__TASK BRIEF__.
When you reach the line that contains "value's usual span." in the data below, start reproducing lines exactly, and stop after the line that contains "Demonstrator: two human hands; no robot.".
------
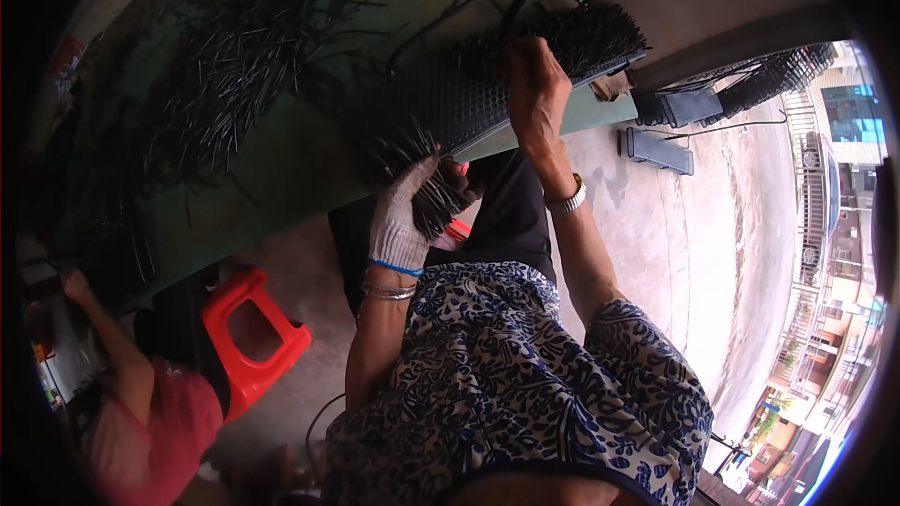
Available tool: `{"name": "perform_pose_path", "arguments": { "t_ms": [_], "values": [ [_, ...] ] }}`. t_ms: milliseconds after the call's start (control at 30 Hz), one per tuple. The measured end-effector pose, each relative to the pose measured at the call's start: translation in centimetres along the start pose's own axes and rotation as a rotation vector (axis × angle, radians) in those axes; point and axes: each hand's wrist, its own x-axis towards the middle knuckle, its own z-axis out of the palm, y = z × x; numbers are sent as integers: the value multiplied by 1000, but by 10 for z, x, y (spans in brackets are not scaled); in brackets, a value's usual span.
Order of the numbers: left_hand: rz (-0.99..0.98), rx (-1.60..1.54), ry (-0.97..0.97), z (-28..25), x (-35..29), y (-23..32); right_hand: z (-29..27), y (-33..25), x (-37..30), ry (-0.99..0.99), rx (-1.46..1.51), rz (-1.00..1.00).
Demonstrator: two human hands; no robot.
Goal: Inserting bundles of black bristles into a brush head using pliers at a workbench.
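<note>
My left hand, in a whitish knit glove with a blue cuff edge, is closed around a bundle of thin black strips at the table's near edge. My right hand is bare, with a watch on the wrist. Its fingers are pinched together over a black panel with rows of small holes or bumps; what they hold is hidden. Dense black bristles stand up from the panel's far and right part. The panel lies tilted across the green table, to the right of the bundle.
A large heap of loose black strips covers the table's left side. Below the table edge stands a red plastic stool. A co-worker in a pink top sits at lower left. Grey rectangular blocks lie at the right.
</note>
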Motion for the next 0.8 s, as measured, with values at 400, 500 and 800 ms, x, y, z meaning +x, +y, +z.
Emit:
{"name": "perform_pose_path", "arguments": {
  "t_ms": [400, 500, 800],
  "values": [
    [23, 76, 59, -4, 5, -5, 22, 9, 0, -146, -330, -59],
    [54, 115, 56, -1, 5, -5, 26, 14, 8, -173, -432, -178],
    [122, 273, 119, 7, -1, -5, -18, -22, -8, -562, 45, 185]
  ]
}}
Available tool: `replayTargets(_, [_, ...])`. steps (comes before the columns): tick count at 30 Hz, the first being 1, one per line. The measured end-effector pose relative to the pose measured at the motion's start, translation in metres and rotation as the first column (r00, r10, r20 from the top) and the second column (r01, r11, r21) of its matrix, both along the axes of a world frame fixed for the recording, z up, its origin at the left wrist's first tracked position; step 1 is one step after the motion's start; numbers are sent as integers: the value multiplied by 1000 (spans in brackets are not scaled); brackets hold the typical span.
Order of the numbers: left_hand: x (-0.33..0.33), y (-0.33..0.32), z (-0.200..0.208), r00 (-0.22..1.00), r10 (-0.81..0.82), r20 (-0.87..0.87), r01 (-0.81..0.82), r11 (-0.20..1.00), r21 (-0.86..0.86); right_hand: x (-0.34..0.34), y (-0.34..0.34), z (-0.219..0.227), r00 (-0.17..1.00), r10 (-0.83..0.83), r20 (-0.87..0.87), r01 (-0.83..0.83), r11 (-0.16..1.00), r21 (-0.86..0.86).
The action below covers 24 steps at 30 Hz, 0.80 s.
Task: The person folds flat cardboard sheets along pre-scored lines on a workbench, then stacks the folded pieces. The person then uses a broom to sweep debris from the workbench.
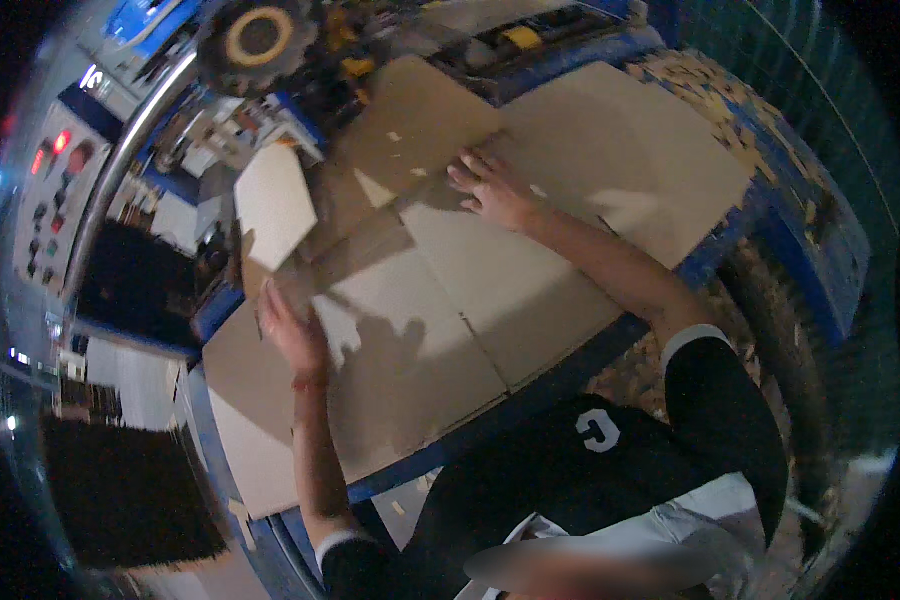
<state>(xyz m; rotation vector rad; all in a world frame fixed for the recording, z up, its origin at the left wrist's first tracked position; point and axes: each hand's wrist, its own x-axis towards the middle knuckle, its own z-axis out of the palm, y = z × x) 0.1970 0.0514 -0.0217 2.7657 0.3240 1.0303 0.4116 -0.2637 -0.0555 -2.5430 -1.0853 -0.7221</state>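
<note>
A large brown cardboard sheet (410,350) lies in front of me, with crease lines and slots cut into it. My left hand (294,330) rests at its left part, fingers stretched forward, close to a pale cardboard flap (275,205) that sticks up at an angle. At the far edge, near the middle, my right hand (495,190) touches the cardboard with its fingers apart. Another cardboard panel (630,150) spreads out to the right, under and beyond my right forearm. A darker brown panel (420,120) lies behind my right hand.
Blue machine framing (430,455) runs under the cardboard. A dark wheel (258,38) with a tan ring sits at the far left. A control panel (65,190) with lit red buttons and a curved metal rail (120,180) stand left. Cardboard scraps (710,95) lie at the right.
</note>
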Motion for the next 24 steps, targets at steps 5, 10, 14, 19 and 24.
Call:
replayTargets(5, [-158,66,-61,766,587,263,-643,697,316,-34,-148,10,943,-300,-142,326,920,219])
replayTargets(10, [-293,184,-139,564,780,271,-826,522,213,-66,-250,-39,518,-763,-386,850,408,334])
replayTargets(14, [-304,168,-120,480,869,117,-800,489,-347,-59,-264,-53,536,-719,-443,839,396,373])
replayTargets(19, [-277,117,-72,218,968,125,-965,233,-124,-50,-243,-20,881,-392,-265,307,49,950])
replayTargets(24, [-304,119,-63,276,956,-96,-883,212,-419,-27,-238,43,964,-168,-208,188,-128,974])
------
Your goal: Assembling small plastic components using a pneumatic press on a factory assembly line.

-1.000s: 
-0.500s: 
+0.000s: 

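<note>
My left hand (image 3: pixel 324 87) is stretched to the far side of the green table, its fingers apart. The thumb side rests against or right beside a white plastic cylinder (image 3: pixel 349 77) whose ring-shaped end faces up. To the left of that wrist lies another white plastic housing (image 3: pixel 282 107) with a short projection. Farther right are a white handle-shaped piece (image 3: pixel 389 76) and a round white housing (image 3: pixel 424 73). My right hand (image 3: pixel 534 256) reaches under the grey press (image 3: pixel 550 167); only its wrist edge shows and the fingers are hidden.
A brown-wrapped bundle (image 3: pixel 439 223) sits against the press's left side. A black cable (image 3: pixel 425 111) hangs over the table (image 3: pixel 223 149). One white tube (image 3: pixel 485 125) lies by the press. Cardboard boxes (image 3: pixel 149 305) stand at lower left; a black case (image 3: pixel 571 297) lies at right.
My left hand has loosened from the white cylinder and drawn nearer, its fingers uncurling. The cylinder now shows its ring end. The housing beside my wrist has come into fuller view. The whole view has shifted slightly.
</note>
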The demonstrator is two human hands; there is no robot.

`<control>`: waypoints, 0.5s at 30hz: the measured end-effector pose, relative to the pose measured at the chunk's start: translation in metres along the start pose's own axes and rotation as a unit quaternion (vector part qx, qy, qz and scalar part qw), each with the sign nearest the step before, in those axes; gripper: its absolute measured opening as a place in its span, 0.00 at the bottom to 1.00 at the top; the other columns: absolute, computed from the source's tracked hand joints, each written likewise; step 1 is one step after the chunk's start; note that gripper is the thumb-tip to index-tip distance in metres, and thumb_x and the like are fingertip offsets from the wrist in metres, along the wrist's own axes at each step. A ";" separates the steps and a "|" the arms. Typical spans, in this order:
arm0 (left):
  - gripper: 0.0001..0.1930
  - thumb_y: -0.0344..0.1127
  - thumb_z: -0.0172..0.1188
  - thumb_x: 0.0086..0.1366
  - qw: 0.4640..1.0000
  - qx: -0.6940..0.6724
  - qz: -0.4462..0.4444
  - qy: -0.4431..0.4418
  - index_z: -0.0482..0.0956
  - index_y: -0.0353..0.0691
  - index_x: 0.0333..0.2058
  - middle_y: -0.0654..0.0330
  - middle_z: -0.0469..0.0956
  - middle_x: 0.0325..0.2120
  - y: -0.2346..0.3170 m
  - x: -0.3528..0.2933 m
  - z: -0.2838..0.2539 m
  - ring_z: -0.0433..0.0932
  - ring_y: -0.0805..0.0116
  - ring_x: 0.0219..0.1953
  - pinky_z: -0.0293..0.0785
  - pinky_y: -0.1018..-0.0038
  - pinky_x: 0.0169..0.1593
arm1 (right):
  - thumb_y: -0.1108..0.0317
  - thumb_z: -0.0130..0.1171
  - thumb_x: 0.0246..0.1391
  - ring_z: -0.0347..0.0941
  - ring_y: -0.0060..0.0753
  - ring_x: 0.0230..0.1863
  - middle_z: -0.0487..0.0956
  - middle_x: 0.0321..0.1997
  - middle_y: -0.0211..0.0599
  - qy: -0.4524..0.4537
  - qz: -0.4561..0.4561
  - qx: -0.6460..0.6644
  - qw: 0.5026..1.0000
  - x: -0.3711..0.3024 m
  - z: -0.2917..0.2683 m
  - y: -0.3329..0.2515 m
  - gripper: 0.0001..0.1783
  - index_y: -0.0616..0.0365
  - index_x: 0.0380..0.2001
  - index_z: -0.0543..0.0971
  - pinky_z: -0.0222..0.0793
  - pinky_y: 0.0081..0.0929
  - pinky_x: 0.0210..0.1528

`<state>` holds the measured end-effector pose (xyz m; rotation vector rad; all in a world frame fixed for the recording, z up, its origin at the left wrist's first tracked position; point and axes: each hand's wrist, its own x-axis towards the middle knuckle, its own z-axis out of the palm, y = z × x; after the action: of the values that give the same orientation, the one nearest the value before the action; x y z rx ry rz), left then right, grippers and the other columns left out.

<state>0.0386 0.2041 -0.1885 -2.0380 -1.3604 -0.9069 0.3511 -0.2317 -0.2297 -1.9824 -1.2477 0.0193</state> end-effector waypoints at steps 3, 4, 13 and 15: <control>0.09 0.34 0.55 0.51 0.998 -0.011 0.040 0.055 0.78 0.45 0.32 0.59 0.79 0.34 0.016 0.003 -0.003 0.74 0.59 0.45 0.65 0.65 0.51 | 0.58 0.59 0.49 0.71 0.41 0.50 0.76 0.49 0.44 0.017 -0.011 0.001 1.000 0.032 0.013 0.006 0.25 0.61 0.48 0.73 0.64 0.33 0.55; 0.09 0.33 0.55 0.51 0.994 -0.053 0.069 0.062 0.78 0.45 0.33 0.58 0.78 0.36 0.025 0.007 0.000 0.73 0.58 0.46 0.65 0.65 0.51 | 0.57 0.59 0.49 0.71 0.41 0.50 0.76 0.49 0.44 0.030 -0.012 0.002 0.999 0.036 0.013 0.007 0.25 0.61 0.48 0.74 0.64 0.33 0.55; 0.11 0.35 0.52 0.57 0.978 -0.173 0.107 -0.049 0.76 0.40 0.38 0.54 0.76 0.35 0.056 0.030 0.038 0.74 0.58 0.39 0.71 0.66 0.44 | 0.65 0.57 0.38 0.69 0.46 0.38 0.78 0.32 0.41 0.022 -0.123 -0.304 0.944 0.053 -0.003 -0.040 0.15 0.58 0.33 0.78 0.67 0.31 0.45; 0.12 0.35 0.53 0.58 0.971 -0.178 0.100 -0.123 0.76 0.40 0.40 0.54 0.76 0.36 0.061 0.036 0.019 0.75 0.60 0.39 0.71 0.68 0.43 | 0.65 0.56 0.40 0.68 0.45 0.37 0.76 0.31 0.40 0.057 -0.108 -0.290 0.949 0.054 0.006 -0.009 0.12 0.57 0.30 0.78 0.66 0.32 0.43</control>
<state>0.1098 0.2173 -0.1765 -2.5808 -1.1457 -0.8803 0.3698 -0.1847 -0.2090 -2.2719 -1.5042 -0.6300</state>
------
__EXPECTED ANSWER__.
Available tool: `{"name": "perform_pose_path", "arguments": { "t_ms": [_], "values": [ [_, ...] ] }}`. t_ms: milliseconds after the call's start (control at 30 Hz), one per tuple. The measured end-effector pose, each relative to the pose measured at the call's start: translation in centimetres along the start pose's own axes and rotation as a rotation vector (axis × angle, radians) in those axes; point and axes: each hand's wrist, its own x-axis towards the middle knuckle, its own z-axis out of the palm, y = z × x; numbers are sent as integers: the value multiplied by 1000, but by 10 for z, x, y (spans in brackets are not scaled); in brackets, a value's usual span.
Order of the numbers: left_hand: rz (-0.99..0.98), rx (-1.60..1.54), ry (-0.97..0.97), z (-28..25), x (-35..29), y (-23..32); right_hand: z (-29..27), y (-33..25), x (-37..30), ry (-0.99..0.99), rx (-1.46..1.51), rz (-1.00..1.00).
Demonstrator: two human hands; no robot.

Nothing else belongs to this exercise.